EXERCISE INSTRUCTIONS
How many lines in this material include the string "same"? Answer with the number and nothing further.

DATA EXTRACT
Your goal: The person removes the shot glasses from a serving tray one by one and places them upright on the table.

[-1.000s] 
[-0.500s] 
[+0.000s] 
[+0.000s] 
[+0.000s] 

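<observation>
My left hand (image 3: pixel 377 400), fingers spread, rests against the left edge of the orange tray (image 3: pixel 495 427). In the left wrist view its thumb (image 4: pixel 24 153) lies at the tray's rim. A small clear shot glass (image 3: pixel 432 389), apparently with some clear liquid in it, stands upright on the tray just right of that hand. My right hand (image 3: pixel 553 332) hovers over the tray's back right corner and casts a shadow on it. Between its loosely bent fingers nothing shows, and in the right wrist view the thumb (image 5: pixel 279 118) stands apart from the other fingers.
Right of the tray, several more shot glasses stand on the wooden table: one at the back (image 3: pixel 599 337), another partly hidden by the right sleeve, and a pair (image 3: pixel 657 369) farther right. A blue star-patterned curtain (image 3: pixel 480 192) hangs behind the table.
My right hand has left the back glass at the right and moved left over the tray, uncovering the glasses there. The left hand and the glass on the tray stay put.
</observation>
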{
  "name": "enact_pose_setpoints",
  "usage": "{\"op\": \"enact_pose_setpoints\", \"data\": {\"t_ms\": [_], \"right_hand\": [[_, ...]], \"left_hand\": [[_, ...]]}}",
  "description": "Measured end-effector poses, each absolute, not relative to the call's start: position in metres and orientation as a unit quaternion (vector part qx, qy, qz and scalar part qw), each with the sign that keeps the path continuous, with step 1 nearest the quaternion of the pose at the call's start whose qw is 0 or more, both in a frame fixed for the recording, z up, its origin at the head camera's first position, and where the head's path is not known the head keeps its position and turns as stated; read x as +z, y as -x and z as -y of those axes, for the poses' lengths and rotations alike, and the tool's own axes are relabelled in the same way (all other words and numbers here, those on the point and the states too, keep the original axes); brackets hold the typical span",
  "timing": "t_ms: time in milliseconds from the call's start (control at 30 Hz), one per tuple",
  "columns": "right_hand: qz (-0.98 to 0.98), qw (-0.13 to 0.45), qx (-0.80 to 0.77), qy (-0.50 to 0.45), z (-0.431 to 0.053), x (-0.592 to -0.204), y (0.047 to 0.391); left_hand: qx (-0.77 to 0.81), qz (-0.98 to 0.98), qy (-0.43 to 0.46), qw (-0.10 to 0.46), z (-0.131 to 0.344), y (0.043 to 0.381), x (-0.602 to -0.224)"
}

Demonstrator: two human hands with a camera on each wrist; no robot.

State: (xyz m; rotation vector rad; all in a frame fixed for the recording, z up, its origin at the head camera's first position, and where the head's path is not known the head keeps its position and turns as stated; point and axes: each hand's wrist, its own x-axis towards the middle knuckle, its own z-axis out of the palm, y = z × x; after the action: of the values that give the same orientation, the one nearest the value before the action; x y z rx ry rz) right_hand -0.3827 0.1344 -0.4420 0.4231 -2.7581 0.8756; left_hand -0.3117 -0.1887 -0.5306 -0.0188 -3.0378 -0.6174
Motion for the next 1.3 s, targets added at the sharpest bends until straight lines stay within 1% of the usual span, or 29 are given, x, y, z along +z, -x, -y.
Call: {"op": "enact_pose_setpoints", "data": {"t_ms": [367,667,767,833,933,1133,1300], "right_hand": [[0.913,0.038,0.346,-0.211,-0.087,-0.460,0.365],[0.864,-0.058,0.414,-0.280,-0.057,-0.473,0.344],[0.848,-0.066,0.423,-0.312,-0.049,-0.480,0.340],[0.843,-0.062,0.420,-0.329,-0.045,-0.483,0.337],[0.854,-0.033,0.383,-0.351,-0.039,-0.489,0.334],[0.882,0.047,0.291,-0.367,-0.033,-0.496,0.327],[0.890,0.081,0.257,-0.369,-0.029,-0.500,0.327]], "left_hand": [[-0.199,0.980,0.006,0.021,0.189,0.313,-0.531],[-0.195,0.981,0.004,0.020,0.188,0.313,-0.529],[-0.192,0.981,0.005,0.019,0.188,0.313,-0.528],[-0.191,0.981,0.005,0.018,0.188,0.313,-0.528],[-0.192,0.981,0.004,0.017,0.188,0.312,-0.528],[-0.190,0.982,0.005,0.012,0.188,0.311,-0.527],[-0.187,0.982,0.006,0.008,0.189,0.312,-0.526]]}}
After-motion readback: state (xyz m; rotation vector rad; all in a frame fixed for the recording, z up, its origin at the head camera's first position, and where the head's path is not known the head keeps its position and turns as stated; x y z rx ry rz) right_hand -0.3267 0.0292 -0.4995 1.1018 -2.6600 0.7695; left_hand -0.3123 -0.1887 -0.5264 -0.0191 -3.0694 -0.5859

ANSWER AREA
2